**Problem details:**
Write the data out in full and word for word. Do not include images.

── The data ──

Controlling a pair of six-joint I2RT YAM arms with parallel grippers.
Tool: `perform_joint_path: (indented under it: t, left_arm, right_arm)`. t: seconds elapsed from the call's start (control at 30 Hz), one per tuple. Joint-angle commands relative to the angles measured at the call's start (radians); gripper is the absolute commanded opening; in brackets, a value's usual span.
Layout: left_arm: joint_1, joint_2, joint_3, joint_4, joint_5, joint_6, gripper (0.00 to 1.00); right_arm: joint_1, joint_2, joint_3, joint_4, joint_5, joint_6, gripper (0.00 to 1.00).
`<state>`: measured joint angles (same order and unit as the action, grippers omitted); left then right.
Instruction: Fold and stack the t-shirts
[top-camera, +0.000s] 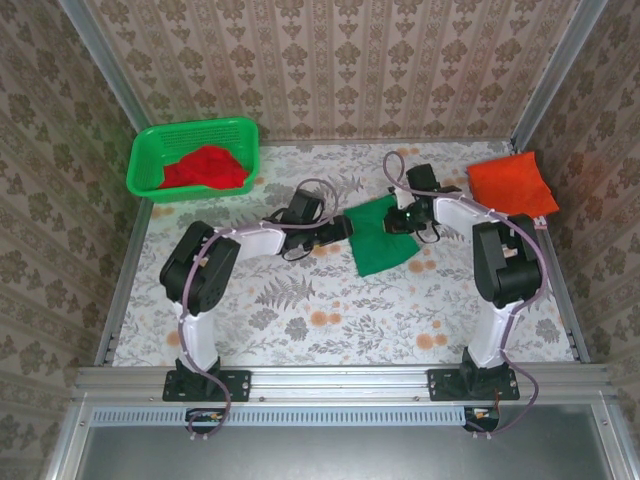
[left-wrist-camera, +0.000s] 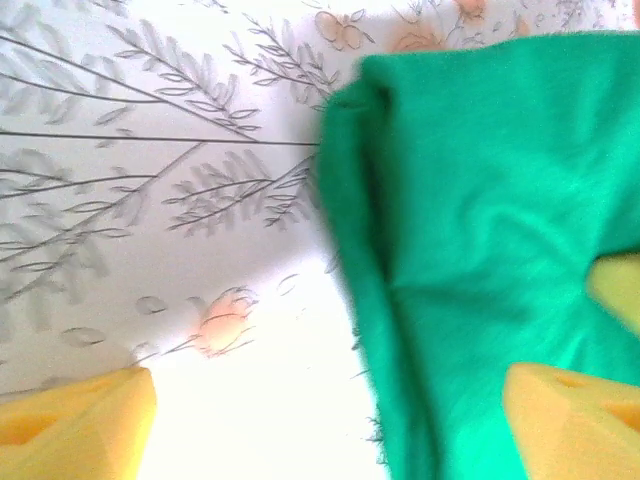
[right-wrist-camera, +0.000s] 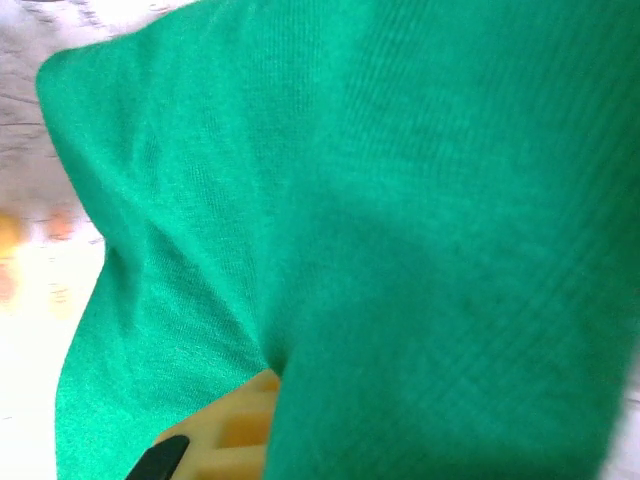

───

**Result:**
Controlling a pair of six-joint I2RT YAM arms with parallel grippers.
Tool: `perform_joint_path: (indented under it: t, left_arm, right_arm)`. t: seconds elapsed from the call's start (control at 30 Hz), one per tuple. Joint-angle commands relative to the angles measured at the call's start (radians); gripper is the absolute commanded opening; in brackets, a value's usual span.
Layout: left_arm: joint_1, joint_2, joint_3, joint_4, joint_5, joint_6, gripper (0.00 to 1.00); right_arm: joint_1, joint_2, joint_3, joint_4, joint_5, joint_6, gripper (0.00 to 1.00).
`<state>`: measured joint angles (same order and unit as the action, grippers omitted); left then right.
Instruction: Fold and stack the t-shirts
[top-camera, +0.000s] 
[left-wrist-camera, +0.000s] 
[right-wrist-camera, +0.000s] 

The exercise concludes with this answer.